§ Dataset extract:
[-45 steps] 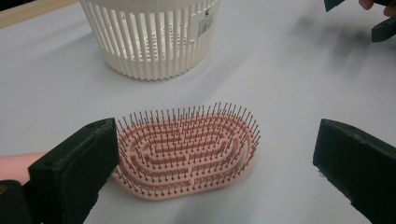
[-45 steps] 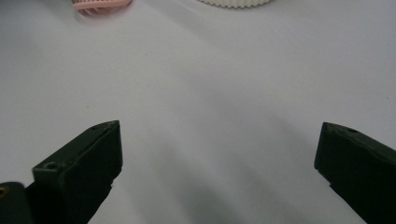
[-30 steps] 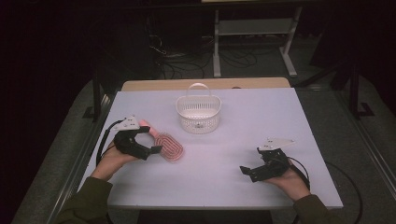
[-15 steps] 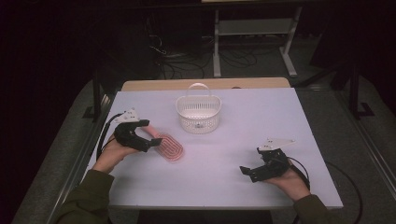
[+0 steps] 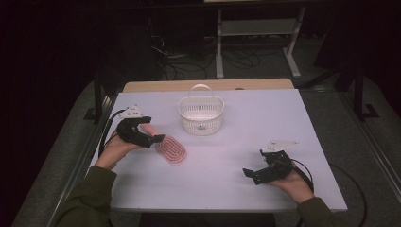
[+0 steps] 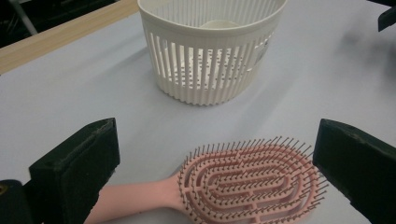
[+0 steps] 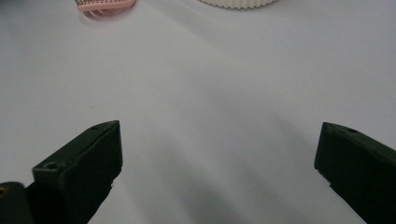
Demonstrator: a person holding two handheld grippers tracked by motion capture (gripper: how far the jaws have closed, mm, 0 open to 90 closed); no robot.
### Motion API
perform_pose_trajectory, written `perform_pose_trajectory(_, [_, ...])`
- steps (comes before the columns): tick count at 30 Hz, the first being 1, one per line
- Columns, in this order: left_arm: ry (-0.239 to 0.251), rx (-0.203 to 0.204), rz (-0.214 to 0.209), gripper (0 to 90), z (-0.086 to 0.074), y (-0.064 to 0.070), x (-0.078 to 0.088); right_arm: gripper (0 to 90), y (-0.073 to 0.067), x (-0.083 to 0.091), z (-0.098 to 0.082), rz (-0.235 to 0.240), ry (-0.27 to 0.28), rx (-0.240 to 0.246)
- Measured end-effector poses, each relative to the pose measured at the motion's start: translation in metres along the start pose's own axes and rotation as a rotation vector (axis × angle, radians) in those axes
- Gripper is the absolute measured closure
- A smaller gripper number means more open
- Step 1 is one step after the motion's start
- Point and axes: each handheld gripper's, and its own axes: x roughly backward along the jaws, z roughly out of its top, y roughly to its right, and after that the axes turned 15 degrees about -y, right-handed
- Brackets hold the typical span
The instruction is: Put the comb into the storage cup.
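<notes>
my left tool point(image 5: 150, 138) has pulled back a little toward my side over the last second; a second ago it sat right over the brush handle, now its jaws stand wide with nothing between them, tips near the handle end. in the left gripper view the pink hairbrush point(image 6: 243, 184) lies flat on the counter point(image 5: 283, 123), bristles up, head between the two jaws but farther out, handle running toward the left jaw. not gripped, not lifted. brush looks in the same spot as a second ago, so no pickup has happened.

white slatted basket point(image 5: 201, 113) sits just beyond the brush, well within reach, something pale at its bottom that i can't make out. my guess: the brush goes in there, and i'm lining up for the handle grab.

my right tool point(image 5: 259, 173) is parked near the front right of the counter, jaws wide, holding nothing, same place as before.

next move as i judge it: drop the left tool around the handle and close.
</notes>
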Motion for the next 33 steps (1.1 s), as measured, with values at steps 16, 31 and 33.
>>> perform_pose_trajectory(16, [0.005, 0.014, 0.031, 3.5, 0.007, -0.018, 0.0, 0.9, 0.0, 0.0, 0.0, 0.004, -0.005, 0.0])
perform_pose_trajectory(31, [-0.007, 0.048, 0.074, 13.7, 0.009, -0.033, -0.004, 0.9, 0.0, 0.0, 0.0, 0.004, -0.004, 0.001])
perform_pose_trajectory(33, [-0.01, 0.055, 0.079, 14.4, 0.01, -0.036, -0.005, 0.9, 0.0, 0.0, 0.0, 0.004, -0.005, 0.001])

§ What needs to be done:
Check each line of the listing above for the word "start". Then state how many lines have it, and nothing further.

§ Response to the task:
2